EmbeddedRelated.com
Forums

RSA on 8bit micro

Started by W Trembyle January 24, 2007
On Jan 30, 10:51 am, "tum_" <atoumantsev_s...@mail.ru> wrote:
> There's only partial code in the article, not the full implementation > and I'm a bit puzzled with the sentence "Division takes only a little > longer than multiplication..." - I'm a bit in doubt about that but > maybe I'm wrong. IIRC, in my experience long division took at least > twice as long as multiplication.
You're right. Division takes at least 2-3 times as long as multiplication using the fastest general-purpose long-division algorithm, described in Section 4.3.1 of one of Knuth's books. Many programmers are surprised to discover how complicated division is relative to multiplication when they implement a big integer library. -Le Chaud Lapin-
On Jan 30, 7:27 pm, "Le Chaud Lapin" <jaibudu...@gmail.com> wrote:
> > You're right.
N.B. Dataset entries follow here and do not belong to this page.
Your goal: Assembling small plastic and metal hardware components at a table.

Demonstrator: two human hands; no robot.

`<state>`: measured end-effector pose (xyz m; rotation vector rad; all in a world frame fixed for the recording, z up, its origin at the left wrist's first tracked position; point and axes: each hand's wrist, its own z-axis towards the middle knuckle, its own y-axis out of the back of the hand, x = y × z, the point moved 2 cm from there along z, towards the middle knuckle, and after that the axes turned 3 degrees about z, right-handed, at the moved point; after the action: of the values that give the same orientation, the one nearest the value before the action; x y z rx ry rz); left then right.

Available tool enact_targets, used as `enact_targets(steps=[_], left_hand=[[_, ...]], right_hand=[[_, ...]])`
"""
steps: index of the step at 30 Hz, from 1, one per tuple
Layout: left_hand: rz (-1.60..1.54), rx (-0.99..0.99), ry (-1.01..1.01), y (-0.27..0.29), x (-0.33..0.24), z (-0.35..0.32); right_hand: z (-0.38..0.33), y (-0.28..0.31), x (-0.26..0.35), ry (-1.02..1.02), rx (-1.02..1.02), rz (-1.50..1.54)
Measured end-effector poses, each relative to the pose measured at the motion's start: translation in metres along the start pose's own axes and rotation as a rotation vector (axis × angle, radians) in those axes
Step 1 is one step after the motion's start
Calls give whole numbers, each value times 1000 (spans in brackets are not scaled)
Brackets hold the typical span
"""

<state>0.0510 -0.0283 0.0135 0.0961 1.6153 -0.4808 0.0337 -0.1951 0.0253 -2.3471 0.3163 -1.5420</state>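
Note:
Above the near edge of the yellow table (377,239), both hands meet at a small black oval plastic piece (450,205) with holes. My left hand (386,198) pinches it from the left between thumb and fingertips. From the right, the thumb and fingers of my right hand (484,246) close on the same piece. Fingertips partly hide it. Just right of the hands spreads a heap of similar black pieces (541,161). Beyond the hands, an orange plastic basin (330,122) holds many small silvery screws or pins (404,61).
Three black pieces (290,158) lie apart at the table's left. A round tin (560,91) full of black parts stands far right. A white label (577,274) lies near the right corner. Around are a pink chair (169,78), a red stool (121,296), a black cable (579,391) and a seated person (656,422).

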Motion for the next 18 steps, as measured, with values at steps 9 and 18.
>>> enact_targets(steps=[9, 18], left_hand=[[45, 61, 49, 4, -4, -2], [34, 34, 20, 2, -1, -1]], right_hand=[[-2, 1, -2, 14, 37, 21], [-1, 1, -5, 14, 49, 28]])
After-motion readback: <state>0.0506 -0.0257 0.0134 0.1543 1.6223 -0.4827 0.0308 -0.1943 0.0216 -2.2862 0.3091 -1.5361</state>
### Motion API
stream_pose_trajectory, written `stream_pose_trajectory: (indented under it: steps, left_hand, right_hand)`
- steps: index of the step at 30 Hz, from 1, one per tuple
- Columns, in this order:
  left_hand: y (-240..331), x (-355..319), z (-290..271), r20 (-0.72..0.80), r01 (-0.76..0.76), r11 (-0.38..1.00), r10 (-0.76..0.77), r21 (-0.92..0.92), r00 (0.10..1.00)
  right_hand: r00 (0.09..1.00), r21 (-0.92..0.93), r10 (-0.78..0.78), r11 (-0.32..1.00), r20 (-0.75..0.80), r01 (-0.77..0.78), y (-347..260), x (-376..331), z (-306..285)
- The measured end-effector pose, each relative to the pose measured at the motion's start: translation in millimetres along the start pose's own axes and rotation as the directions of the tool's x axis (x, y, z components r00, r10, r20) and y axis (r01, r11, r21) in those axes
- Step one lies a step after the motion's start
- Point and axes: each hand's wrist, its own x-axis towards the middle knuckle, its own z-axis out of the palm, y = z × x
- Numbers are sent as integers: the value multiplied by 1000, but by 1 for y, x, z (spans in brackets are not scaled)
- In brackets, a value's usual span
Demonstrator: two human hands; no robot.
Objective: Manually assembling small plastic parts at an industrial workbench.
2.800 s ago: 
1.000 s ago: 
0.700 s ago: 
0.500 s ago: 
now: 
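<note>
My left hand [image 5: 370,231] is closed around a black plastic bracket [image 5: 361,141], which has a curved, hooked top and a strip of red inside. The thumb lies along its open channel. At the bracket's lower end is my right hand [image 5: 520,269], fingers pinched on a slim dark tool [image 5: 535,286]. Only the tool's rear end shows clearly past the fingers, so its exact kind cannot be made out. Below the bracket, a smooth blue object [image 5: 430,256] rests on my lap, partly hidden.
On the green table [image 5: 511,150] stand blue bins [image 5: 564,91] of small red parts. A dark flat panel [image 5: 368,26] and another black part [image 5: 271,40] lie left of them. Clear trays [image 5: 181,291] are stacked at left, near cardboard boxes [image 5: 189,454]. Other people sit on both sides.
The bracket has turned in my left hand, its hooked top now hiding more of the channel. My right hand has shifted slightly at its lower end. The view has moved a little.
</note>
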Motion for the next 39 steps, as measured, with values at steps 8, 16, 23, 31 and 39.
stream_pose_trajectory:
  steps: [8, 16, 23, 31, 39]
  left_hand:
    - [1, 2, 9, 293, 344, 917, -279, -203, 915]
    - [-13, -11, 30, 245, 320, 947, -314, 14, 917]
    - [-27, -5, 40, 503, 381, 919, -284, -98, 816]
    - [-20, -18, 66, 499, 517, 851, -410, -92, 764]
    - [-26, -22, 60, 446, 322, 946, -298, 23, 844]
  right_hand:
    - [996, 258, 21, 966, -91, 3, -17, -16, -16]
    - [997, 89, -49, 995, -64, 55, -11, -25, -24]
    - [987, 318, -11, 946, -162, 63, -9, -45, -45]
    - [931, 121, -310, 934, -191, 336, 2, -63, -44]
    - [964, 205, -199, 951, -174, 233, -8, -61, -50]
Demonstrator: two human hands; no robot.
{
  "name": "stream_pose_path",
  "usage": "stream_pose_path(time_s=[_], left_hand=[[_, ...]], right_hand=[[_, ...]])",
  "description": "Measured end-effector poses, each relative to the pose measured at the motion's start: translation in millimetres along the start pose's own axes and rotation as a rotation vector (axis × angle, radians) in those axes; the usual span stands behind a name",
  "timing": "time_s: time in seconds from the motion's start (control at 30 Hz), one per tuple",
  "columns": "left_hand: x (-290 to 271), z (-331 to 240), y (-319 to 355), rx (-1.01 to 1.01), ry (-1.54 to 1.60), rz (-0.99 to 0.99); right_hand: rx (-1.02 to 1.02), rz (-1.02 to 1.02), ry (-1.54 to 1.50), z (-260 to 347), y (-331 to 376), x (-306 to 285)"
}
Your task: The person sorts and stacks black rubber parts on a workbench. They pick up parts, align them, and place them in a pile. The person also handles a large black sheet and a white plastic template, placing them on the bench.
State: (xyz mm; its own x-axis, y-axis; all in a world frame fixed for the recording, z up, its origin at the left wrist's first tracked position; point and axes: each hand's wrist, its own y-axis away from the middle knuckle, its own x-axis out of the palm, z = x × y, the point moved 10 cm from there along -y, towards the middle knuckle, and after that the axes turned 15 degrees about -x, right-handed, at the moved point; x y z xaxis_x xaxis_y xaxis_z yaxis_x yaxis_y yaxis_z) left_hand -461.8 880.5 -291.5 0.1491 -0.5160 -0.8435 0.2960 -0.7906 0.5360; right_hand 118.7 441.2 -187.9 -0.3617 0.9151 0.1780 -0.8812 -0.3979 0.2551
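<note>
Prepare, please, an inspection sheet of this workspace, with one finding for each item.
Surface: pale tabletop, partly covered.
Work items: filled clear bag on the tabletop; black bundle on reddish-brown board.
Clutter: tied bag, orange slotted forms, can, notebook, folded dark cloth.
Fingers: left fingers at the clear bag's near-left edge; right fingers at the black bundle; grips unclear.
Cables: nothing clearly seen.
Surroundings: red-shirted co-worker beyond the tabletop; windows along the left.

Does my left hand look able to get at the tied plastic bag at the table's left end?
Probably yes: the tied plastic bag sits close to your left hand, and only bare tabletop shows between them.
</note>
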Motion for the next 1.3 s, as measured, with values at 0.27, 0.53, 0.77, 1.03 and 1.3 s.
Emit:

Division takes at least 2-3 times as long as > multiplication using the fastest general-purpose long-division > algorithm, described in Section 4.3.1 of one of Knuth's books. Many > programmers are surprised to discover how complicated division is > relative to multiplication when they implement a big integer library. > > -Le Chaud Lapin-
I've posted this msg through google groups about 12 hours ago and it still didn't appear. Luckily, I always get the text into clipboard before hitting Send and luckily it remained in the clipboard. 2nd attempt: ------------- That's my experience too, although I have to admit I've never implemented long division myself, I used an existing implementation for my RSA (and I remember it was based on Knuth). I wouldn't expect a person like Burt Kaliski to publish the statement that is that wrong, though. I'd be interested in Francois's opinion on this matter as I remember one of his posts claiming that classical ModExp algorithm (the one using long division) can be as good as Montgomery approach (where no classical division is used). (Francois, I'm 90% sure it was your post but if I mistook you for someone else - sorry). I also wonder if the hardware DIV instruction affects the long division performance - has anyone had any experience with such platforms?
In article <1170230024.658846.177070@v45g2000cwv.googlegroups.com>,
 "tum_" <atoumantsev_spam@mail.ru> wrote:

> On Jan 30, 7:27 pm, "Le Chaud Lapin" <jaibudu...@gmail.com> wrote: >> Division takes at least 2-3 times as long as multiplication using >> the fastest general-purpose long-division algorithm, described >> in Section 4.3.1 of one of Knuth's books. Many programmers are >> surprised to discover how complicated division is relative to >> multiplication when they implement a big integer library. > > That's my experience too, although I have to admit I've never > implemented long division myself, I used an existing implementation > for my RSA (and I remember it was based on Knuth). > I wouldn't expect a person like Burt Kaliski to publish the statement > that is that wrong, though. > I'd be interested in Francois's opinion on this matter as I remember > one of his posts claiming that classical ModExp algorithm (the one > using long division) can be as good as Montgomery approach (where no > classical division is used).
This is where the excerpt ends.